I don't remember learning very much; I could already read and found "A is for apple" very frustrating. I remember being terrified by arithmetic and fractions. My father, who was a reader in history at the University of Sussex, had a sabbatical at Pittsburgh in Pennsylvania and I went into the third grade at a private girls school there, Ellis Academy. It was a lovely school with imaginative teaching. On my last day there, I was sent on an errand and when I came back there was large cake, and presents, on my desk.
While I was away, St Joseph's became a state primary called St Wilfred's on different, modern premises instead of the rather gloomy, Gothic building with gory pictures of the Crucifixion. There was a brilliant teacher who taught maths so well that it became everybody's favourite subject. Almost everybody in her class passed the 11-plus.
Brighton & Hove Girls was a direct grant school in a big, Victorian building. I loved that school, apart from a really nasty woman who taught us needlework in a dark basement, but was there for just one year because my father was made professor of history at Edinburgh University. I went to George Watson's Ladies' College; it was very hard making the move to Scotland; being English was not very popular but I settled down eventually and made some friends. In my O Grades [O-levels], I got all As- including 90 per cent in maths - apart from a C in arithmetic. I do resent that I was forced to specialise too early and give up science in my second year; this is a huge grey area in my general knowledge, even though I hated it and was physically sick in biology when we dissected a rat.

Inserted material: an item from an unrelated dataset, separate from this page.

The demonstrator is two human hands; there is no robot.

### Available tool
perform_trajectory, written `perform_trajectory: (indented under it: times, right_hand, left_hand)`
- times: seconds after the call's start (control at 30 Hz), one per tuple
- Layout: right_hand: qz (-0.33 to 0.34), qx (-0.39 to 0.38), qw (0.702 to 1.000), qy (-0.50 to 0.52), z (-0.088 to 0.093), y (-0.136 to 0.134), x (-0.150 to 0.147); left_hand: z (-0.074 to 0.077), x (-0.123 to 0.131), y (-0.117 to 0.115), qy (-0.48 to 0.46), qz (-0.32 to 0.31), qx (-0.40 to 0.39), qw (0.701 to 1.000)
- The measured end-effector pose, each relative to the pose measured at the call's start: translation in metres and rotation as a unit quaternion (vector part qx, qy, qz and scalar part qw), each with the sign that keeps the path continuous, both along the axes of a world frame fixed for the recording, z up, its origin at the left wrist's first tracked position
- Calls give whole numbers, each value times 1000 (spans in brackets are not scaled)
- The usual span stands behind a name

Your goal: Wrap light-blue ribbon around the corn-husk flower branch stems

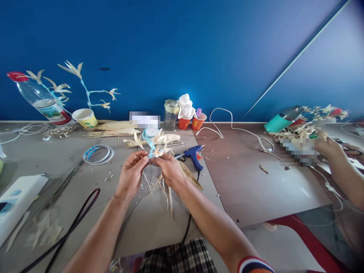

In "Highers", I did Latin, Greek, English, history and French. I got As. I didn't work very hard at school; I'm very good at exams and last-minute effort. It helps in journalism: I can focus on a deadline.
I did Latin and Greek in the Oxford entrance and took "greats", a gruelling four-year course. I think the course was too academic for me; the enthusiasm was rather crushed out of us. I did love Homer - but having to read all of the Odyssey and Iliad... I found lectures on Greek metre and Roman inscriptions especially tedious.
Although I was quite interested in American politics and spent a summer holiday with my family in the US watching the Watergate hearings, I had little interest in British politics. I remember people talking about various weighty issues in the JCR but all this passed me by.
When I first arrived, you weren't allowed men in your room overnight; later, when they were allowed to stay, we thought it unfair that you had to pay an overnight fee for any hot water they might use.
I did get caught in my boyfriend's room in Balliol one morning. He had been very ill with appendicitis and the master came round to see how he was. Since my boyfriend had gone to see the bursar, I told the master that he had gone to the college authorities. The master said: "I am the college authorities!"